Le club des polarophiles québécois

Totally killer (de Greg Olear)

JH (septembre 2011)

(Voir la critique du même roman par Raymond - juillet 2011)


En un coup d'oeil

  • Date de publication : 2009 (Totally Killer).
  • Date de l'édition française: 2011 (Gallmeister, 300p)
  • Genre: polar sociologique.
  • Mots-clés: chômage. années 90, conspiration.
  • Personnages principaux: Taylor Schmidt, jeune ambitieuse; Todd Lander, son coloc et amoureux transi.
  • Résumé et commentaire: ici.

À mon avis

Ce roman, première oeuvre d'un nouvel auteur américain, reprend une idée du Couperet, de Donald Westlake: créer des emplois en liquidant ceux qui les occupent déjà.

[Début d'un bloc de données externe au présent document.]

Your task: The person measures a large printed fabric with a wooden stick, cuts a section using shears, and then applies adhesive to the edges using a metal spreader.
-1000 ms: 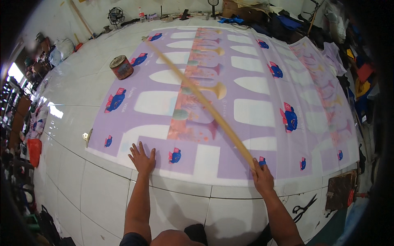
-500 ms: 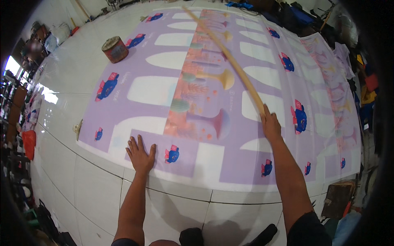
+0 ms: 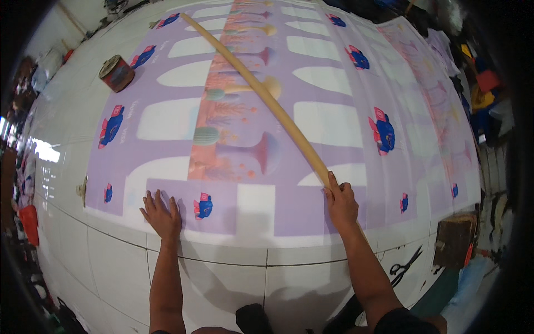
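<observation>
A large sheet of printed fabric, lilac with white shapes, a coral band and small blue-and-pink figures, spreads over the tiled floor. My left hand lies flat on its near left part, fingers stretched out, beside one of the blue figures. Close to the near right edge, my right hand is closed round a long wooden stick. That stick slants over the sheet toward the far left, and its near end runs back under my forearm. Ripples show in the fabric on the right side.
A rusty round can rests on the left edge of the sheet, and a metal clip is at the near left corner. Black scissors and a brown box-like block lie on the floor at right. Piled goods line both sides.
My right hand has drawn the stick nearer to me, and its far end has swung left. My left hand keeps its place on the fabric. The view has shifted, bringing the scissors into sight.
</observation>
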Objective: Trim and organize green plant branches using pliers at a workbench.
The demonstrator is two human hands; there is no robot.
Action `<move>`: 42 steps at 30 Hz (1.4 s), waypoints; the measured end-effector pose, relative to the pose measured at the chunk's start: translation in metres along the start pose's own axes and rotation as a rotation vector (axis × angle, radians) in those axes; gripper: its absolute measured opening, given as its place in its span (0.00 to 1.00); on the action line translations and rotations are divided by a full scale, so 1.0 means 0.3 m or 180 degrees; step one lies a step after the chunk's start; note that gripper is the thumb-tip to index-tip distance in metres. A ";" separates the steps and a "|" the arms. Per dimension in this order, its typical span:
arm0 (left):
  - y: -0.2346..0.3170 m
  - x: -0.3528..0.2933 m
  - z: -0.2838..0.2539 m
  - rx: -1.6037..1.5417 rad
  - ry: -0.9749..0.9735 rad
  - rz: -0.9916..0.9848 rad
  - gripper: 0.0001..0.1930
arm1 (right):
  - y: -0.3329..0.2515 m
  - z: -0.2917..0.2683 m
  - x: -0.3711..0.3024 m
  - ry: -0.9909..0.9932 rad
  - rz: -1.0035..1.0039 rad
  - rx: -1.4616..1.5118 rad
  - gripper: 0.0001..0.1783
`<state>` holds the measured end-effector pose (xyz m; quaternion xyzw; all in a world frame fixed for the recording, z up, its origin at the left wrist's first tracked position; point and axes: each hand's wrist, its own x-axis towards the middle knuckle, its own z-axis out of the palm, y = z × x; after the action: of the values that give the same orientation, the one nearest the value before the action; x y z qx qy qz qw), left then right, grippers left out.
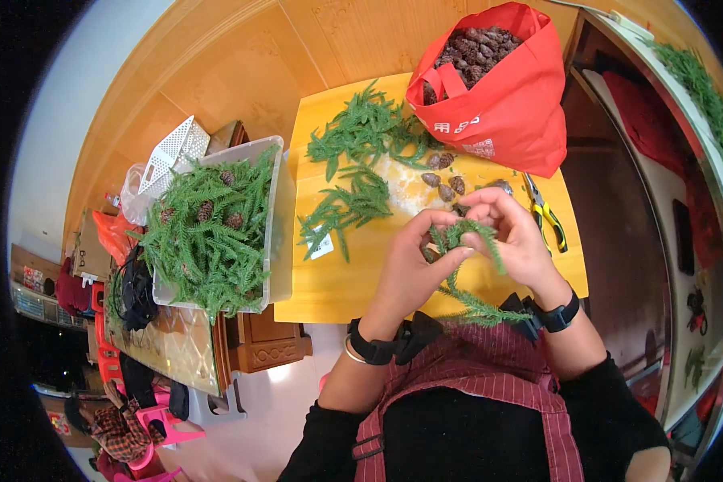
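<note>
Over the near part of the yellow table, my two hands are close together on a green pine sprig. My left hand pinches it between thumb and fingers, with a small brown thing, perhaps a pine cone, partly hidden there. Curled fingers of my right hand grip the upper needles. One stem of the sprig hangs down toward my apron. Just beyond my hands lie several loose pine cones. Pliers with yellow and black handles rest to the right of my right hand.
A red bag full of pine cones stands at the back right. Loose green sprigs lie at the table's far left. Beside the table, a clear plastic bin is heaped with sprigs bearing cones. A white perforated basket sits behind it.
</note>
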<state>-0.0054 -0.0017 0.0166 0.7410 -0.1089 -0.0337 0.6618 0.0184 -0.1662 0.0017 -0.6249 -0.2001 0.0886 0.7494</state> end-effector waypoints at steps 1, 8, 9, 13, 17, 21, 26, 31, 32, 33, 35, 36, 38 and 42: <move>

Mais ce n'est pas un plagiat, car les registres sont fort différents. Là où le personnage du Couperet agissait seul, dans un cadre physique et temporel assez neutre, ici, c'est une organisation bien campée dans le New York des années 1990.

Pas de gros suspense. On sait dès le départ que Taylor, l'héroïne du roman, est destinée à mourir et que tous les gestes qu'elle va successivement poser tout au long du roman l'amèneront, comme dans une tragédie grecque, à sa destinée finale. Et la mécanique de la mystérieuse société Quid Pro Quo, déjà déflorée par la quatrième de couverture, apparaît assez tôt dans le roman. L'intérêt de ce roman ne consiste pas à savoir ce qui va se passer, mais comment l'enchaînement des événements va y conduire. Et à partir de là, c'est impeccablement ficelé et ça progresse sans temps morts.

Mais l'originalité du roman repose d'abord sur ses deux personnages principaux. Todd, acteur raté mais bon bougre, qui cherche désespérément à joindre les deux bouts, notamment en prenant une coloc qu'il passera tout le reste du roman à avoir envie de baiser sans oser faire l'approche; et Taylor, nymphomane ambitieuse, prête à tout - et notamment à se servir inconditionnellement du désir qu'elle suscite chez tous les mâles - pour accéder à la réussite sociale et qui, alors qu'elle collectionne les coups d'un soir dans son lit, se refuse systématiquement à Todd, puisqu'il est son meilleur ami.

L'autre aspect qui rend ce roman noir jubilatoire, c'est son style à l'humour décapant qui sert à merveille une reconstitution minutieuse des années 90 (la guerre du Golfe, les débuts d'Internet, la récession, etc.) doublée d'une critique au vitriol de la société américaine (l'ascension sociale à tout prix, les déboires de la génération X et sa haine des babyboomers, le chacun pour soi, les théories du complot, etc.). Olear mange à tous les râteliers, mais avec une distance humoristique grinçante qui atténue la noirceur désespérante du propos.

Un auteur à surveiller, certainement. Son prochain livre est annoncé: Fathermucker. Tout un programme!